A new Pew Research Center survey reveals what many parents already know: the question of when kids should get their first smartphone involves navigating safety concerns, social pressures, and structural realities. In the same way that menarche, the first period, is a key milestone for kids with uteruses, I think we need a term like smartphonearche for the Acquisition of a Kid’s First Smartphone: an increasingly fraught milestone that marks a child's entry into independent digital life.

When do parents think kids should get their first phones?

In a 2025 Pew survey, most parents (68%) say children should be at least 12 before having a smartphone. But opinions vary significantly by race and household income. The parents most likely to say it’s acceptable before age 12 are Black (44%), lower-income (36%), Hispanic (28%), or some combination.

In contrast, fewer than one in four parents say smartphone ownership is acceptable before age 12 if they’re white (22%), middle-income (21%), upper-income (18%), Asian (17%), or some combination. Movements like Wait Until Eighth, which ask parents to pledge to avoid smartphones until eighth grade, have built traction in these communities. There are several parallels between Wait Until Eighth, on one hand, and True Love Waits, purity rings, and other 90s-era celibacy pledges for teens, on the other: both frame access and experience as corrupting, neither attends to developmental readiness, scaffolding, and structural factors, and both place responsibility on individual restraint.

Do these groups of parents have different values or just face different structural realities?

Why these differences between families? I suspect the answer lies in structural realities, not different parenting values.

As this figure from the Pew survey illustrates, 92% of parents whose children have smartphones cite the ability to contact their child as a reason—81% call it a major reason. Children in lower-income households are statistically less likely to be driven to school, more likely to navigate public transportation, and more likely to have parents working multiple jobs with variable schedules. When a child is taking the bus home and letting themselves into an empty home, a smartphone isn't a luxury—it's a safety tool.

The data on other reasons—entertainment (85%), learning (69%), calming (43%), and social inclusion (30%)—show parents across demographics trying to meet their kids’ needs within real constraints. Alternatives to smartphones that offer communication without social media have similar downsides (costing hundreds of dollars, requiring monthly fees for cell connections) and may be less likely than smartphones to grow with the child into high school.

This brings us to a painful reality the survey highlights: perceived judgment about screen time falls unevenly.

Who feels judged—and why it matters

Asian and Hispanic parents are more likely than Black and White parents to report feeling judged for how they manage screen time—48% of Asian parents and 41% of Hispanic parents say this, compared to 30% of Black parents and 29% of White parents.

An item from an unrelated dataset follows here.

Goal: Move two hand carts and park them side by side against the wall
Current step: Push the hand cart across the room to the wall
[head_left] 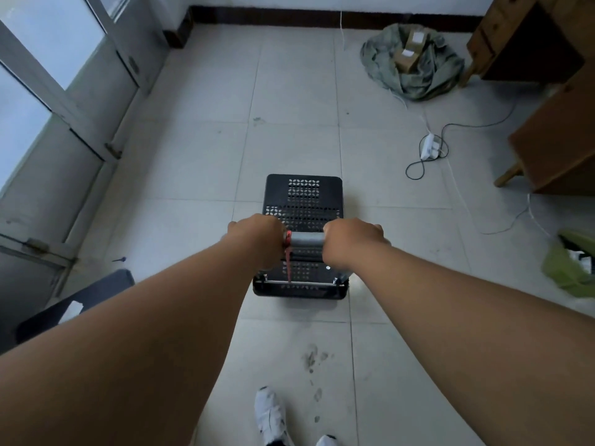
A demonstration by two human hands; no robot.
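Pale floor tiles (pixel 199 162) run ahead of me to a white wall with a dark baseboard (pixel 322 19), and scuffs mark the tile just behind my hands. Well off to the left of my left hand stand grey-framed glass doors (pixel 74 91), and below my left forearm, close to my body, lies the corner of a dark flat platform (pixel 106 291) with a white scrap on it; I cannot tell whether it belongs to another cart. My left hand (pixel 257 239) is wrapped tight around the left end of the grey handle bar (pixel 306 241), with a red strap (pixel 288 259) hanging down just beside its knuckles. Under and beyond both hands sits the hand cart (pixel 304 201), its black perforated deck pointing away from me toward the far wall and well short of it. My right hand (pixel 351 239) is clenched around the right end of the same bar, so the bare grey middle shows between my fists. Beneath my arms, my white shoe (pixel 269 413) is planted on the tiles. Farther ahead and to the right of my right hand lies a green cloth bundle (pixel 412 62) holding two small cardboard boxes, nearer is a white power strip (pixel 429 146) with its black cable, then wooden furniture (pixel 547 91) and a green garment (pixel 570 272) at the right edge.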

Mothers are more likely than fathers to report feeling judged (38% versus 27%).

Why? When dominant cultural narratives about "good parenting" assume resources many families don't have—parents without workforce responsibilities, reliable transportation, neighborhoods where kids can safely be unreachable—parents navigating different realities face both practical challenges and social judgment. This is what happens when we frame a systemic challenge as an individual parenting failure. However, I’m awaiting more research to understand why Black parents report perceiving judgements at similar rates as white parents.

When I read about parents feeling judged for their kids’ early smartphonarche or ill-defined “too much screen time”, I have to ask: why is this all on parents? What’s the role of school policies in kids’ digital environments?

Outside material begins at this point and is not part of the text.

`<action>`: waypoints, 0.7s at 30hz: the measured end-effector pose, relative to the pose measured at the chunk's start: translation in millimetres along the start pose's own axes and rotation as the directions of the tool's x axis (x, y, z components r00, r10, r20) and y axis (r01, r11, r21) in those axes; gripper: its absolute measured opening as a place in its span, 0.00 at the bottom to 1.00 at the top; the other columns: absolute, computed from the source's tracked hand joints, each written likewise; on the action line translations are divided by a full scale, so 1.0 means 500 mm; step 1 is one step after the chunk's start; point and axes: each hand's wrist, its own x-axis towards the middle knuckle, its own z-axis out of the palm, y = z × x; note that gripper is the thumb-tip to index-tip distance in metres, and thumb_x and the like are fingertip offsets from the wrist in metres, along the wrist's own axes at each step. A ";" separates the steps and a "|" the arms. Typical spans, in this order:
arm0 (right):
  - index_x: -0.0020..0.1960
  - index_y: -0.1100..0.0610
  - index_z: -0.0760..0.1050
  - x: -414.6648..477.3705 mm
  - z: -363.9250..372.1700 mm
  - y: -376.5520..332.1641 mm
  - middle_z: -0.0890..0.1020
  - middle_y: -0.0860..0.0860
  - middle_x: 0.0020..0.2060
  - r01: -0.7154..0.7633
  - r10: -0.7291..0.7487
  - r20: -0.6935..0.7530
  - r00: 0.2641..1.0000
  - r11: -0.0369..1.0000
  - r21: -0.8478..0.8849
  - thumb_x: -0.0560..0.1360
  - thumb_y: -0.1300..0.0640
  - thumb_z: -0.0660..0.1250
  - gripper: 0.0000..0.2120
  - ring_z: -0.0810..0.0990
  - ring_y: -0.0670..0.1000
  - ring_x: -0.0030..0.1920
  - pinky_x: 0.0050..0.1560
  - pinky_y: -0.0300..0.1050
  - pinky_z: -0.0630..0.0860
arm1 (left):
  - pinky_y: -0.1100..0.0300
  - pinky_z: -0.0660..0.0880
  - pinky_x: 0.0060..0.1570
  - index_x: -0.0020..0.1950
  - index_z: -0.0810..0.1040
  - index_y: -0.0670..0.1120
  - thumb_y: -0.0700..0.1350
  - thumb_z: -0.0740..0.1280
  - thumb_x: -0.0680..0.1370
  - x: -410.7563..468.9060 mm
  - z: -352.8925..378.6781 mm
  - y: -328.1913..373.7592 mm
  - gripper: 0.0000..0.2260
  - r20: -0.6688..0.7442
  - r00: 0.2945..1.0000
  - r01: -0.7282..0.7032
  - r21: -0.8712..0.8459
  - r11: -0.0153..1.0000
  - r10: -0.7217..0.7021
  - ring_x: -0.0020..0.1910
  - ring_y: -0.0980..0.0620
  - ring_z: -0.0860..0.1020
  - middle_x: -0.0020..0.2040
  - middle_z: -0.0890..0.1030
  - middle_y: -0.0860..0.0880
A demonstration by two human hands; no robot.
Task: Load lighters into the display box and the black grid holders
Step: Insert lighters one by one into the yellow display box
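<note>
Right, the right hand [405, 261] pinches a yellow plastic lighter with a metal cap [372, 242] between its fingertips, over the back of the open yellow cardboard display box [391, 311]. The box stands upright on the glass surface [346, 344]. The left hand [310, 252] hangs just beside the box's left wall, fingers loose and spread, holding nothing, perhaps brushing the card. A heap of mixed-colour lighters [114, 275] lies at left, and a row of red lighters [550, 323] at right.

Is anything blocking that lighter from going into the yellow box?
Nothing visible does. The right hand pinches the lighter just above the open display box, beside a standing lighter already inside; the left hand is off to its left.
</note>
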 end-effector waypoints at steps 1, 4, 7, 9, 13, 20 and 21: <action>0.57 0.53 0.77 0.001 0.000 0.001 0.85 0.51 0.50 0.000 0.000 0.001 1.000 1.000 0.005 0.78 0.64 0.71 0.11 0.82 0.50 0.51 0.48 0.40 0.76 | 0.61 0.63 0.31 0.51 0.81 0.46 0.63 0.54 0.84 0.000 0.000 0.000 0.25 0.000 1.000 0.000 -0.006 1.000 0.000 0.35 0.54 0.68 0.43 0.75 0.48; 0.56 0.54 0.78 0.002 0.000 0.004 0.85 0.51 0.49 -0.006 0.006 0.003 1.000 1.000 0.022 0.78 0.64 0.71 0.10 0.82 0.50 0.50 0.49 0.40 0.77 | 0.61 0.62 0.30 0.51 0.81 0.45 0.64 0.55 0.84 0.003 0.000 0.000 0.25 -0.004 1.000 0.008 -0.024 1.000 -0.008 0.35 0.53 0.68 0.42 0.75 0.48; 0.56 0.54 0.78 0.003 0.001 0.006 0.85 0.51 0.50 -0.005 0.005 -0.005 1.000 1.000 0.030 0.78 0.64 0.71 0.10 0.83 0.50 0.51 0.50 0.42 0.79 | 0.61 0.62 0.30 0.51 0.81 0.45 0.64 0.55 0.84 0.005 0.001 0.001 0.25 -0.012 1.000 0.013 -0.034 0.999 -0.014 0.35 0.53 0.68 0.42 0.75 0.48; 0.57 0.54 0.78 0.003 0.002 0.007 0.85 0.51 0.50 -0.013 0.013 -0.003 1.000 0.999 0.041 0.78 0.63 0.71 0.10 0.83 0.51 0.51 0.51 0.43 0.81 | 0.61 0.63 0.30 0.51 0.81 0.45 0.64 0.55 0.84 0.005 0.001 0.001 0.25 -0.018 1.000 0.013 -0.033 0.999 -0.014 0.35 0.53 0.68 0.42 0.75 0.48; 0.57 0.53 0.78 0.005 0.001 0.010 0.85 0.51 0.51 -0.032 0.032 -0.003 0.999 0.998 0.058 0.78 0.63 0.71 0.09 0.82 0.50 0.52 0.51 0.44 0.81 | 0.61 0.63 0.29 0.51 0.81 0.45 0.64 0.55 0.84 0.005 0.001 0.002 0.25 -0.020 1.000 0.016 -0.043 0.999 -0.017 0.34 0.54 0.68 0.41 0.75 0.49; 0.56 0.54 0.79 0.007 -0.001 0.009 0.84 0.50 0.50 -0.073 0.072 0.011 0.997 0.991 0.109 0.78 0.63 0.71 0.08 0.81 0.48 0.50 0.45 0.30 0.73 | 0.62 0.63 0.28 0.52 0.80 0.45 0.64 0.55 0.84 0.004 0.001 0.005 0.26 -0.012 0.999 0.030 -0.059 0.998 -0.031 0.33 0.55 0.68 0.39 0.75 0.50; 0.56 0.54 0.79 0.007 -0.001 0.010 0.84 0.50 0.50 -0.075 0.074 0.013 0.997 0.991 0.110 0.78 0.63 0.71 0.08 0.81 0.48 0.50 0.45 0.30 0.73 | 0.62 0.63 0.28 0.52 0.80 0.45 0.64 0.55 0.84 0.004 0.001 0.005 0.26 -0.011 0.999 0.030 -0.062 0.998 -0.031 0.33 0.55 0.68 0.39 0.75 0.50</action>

A missing puzzle piece: Schools

My kids can't access YouTube without adult supervision at home, but they can watch YouTube Kids on school-owned Chromebooks and iPads during “homework time” at their afterschool program several days a week. I can’t change any settings on those devices; the school or the district controls them.

Rita Moreno raises her opera glasses to better view the porn playing on her character’s grandson’s laptop

I don't feel guilty about it because it's outside my control, but it reveals a critical gap in our conversations about smartphonearche. When schools provide device access without consistent oversight, when afterschool programs rely on screens for supervision, and when cafeterias become spaces where kids encounter content their parents have restricted, this is no longer up to individual families.

When we focus on the parents who opt into early smartphonearche and ignore kids’ digital environments outside their homes, are we missing the forest for the trees?

Remember playing Snake on your TI-83?

If we're going to have meaningful conversations about kids’ technology use, we need, among other things:

  • transparency about what kids access on school-provided devices and a voice in those decisions

  • to examine what kids are using their smartphones for—and how they’re using school-issued devices intended for educational purposes

  • to understand whether and how smartphones, tablets, and laptops have similar and different effects on kids’ health

  • to understand how peer smartphonearche influences kids’ digital environments, even for kids who have no phones of their own (yet?)

Beyond “bad parents” choosing early smartphonearche

Delaying smartphonearche is likely insufficient—and may be unnecessary—for supporting kids’ health, while the benefits of earlier smartphonarche (for communication, entertainment, learning, calming, and yes, even social inclusion) may be worth the cost, particularly in some family and neighborhood contexts.

The age of smartphonearche will continue to vary because families' needs vary. That's not a problem to solve through judgment—it's a reality to support through better infrastructure and more honest conversations about where responsibility actually lies.